There’s something so charismatic about all the lopsided grins, pockmarked skin, impish charm and youthful misrule in Licorice Pizza, Paul Thomas Anderson’s sunbaked sketches of two friends running at full speed towards each other with thrillingly childish abandon. And there’s a bagginess to the film’s structure that feels so right and satisfying, too, leaning into a good-hearted goofiness that gives way to heart-expanding joy, bolstered by a score that makes your synapses swell with heady nostalgia. And those cameos… Skyler Gisondo! Sean Penn! Harriet Sansom Harris! Anderson’s ninth feature could be described as a film about how we superficially strive for adulthood while always arriving at something more juvenile, yet more satisfying; or the infective codependency of relationships, writ though obsessive little weirdos surrendering to their most irrational instincts. But who cares, when the finished product is so light and rapturous? SG

 

1. The Worst Person in the World

A rare case where a film is overhyped and screencapped to death on Twitter yet still manages to live up to all expectations, Joachim Trier’s flirty, funny and emotionally devastating The Worst Person in the World is an instant modern classic.
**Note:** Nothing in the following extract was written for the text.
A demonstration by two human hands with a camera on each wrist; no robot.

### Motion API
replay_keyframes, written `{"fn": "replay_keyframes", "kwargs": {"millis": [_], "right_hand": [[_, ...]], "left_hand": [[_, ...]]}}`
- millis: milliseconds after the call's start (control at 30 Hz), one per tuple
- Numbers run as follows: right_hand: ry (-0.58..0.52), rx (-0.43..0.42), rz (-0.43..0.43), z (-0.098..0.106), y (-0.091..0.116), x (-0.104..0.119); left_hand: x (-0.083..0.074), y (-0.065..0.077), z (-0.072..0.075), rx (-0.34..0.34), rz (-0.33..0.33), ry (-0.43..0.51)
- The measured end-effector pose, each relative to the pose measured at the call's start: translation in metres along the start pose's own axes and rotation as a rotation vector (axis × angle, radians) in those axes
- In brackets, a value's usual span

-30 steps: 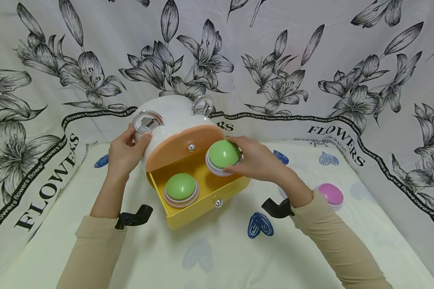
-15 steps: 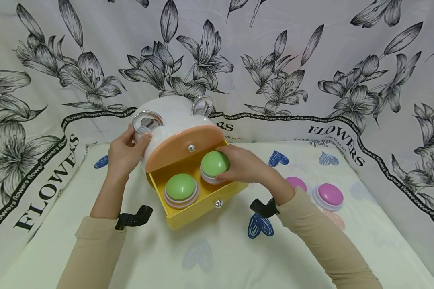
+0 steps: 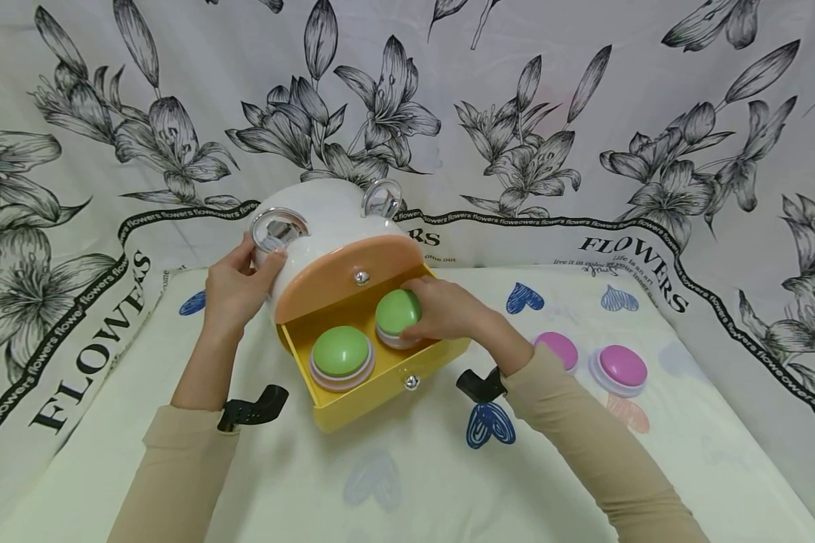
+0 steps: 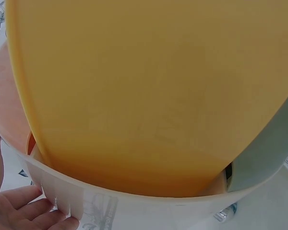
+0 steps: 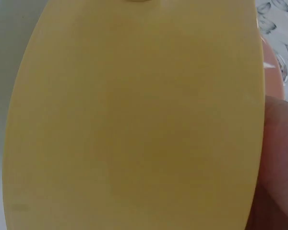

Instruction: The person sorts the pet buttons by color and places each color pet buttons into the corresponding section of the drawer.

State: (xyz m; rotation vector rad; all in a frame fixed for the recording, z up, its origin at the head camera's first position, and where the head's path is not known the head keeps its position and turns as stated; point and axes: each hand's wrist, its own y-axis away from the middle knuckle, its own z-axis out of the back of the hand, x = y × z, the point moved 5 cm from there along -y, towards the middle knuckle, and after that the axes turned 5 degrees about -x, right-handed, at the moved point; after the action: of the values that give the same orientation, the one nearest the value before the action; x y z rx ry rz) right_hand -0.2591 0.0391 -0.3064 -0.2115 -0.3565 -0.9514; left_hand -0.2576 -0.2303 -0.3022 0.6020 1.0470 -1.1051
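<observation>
A white rounded storage box [image 3: 333, 207] with an orange upper drawer front [image 3: 339, 279] stands at centre-left in the head view. Its yellow drawer [image 3: 367, 403] is pulled out. My left hand [image 3: 238, 290] rests against the box's left side, thumb and fingers spread by a chrome ring. Straight fingers [image 4: 33, 213] touch the white shell in the left wrist view. My right hand [image 3: 444, 309] grips a green-domed push button [image 3: 398, 313] with a pale base, inside the drawer's right part. A second such green button [image 3: 342, 352] sits in the drawer's left part.
Two pink-domed buttons, a nearer pink button [image 3: 558, 351] and a farther pink button [image 3: 621, 366], lie right of the box on the heart-patterned cloth [image 3: 407, 483]. A flower-printed curtain [image 3: 489, 136] hangs behind.
My right hand has carried the green button left and down into the yellow drawer. More of the nearer pink button shows beside my sleeve. My left hand holds its place.
</observation>
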Motion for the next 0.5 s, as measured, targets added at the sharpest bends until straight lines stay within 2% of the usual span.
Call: {"fn": "replay_keyframes", "kwargs": {"millis": [167, 500], "right_hand": [[-0.010, 0.043, -0.017, -0.0043, -0.0015, 0.0009], [0.042, 0.096, -0.031, -0.0092, -0.0028, 0.0011]], "left_hand": [[0.0004, -0.0006, -0.0004, 0.001, -0.006, -0.004], [0.0020, -0.0009, -0.0002, -0.002, -0.013, -0.004]]}}
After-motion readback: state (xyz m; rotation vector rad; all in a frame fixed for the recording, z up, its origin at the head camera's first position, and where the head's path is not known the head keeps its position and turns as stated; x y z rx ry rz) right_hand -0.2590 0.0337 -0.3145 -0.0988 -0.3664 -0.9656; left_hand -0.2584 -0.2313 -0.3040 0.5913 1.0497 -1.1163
Rohmer’s The Green Ray for the millennial generation, it perfectly captures how we’re constantly oscillating between the ennui of life and the ecstasy of love – and how the sheer impermanence of it all makes our tendencies for chaos and bad decisions ultimately forgivable. As protagonist Julie, Renate Reinsve carries the film with easy charm and devastating pathos, flanked by a supporting performance from Anders Danielsen Lie that threatens to steal the show. More than anything, The Worst Person in the World is a masterclass in the ways we experience and share intimacy in the modern age: being emotionally short-changed by parents, set alight by a startling romantic connection, crushed by the chasm of a fading love. If only we could bottle the incandescent euphoria of watching Julie freeze time to run through the streets of Oslo and plant a kiss on the lips of her “one that got away” – perhaps life’s languor and apathy would be a distant memory. SG

All films are now available across UK cinemas and streaming services.